Problem statement:
Would you reproduce the data below exactly, please, leaving out its images?

Exercise data:

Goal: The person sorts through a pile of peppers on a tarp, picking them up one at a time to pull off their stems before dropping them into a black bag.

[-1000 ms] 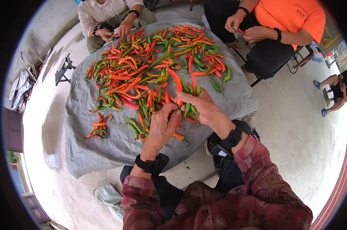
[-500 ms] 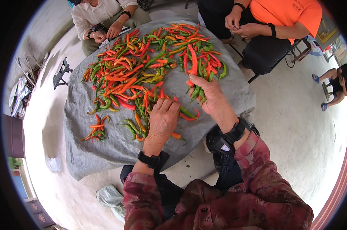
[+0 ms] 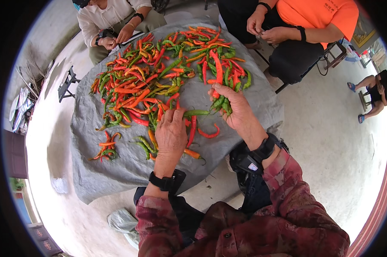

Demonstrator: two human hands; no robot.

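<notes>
My right hand [image 3: 237, 108] is closed round the stem ends of a bunch of red and green chili peppers [image 3: 219, 70], which fan out away from me above the cloth. Near the front edge of the pile of chili peppers [image 3: 133, 85], my left hand [image 3: 172, 133] is bent with its fingers curled down. A green chili pepper [image 3: 197, 112] sticks out from those fingers; their tips are hidden. Just right of the left hand lie a red chili pepper [image 3: 192, 130], an orange one [image 3: 193, 153] and a curved red one [image 3: 209, 132].
A grey cloth [image 3: 95, 171] covers the work surface. To its left lies a small separate heap of chili peppers [image 3: 108, 145]. Across from me sit a person in white [image 3: 101, 21] and a person in orange [image 3: 317, 17]. A folding stool [image 3: 68, 83] stands at left.
My left hand has shifted slightly left. The green chili pepper beside it has swung up to lie nearly level, and the red ones there have spread apart. My right hand keeps its bunch.
</notes>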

Answer to this problem:
Goal: The person sorts through a pile of peppers on a tarp, picking them up one at a time to pull off their stems before dropping them into a black bag.

[-1000 ms] 
[-500 ms] 
[+0 ms] 

Demonstrator: two human hands; no robot.

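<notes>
My right hand [image 3: 237, 108] is closed round the stem ends of a bunch of red and green chili peppers [image 3: 219, 70], which fan out away from me above the cloth. Near the front edge of the pile of chili peppers [image 3: 133, 85], my left hand [image 3: 172, 133] is bent with its fingers curled down. A green chili pepper [image 3: 197, 112] sticks out from those fingers; their tips are hidden. Just right of the left hand lie a red chili pepper [image 3: 192, 130], an orange one [image 3: 193, 153] and a curved red one [image 3: 209, 132].
A grey cloth [image 3: 95, 171] covers the work surface. To its left lies a small separate heap of chili peppers [image 3: 108, 145]. Across from me sit a person in white [image 3: 101, 21] and a person in orange [image 3: 317, 17]. A folding stool [image 3: 68, 83] stands at left.
My left hand has shifted slightly left. The green chili pepper beside it has swung up to lie nearly level, and the red ones there have spread apart. My right hand keeps its bunch.
</notes>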

This is the complete output.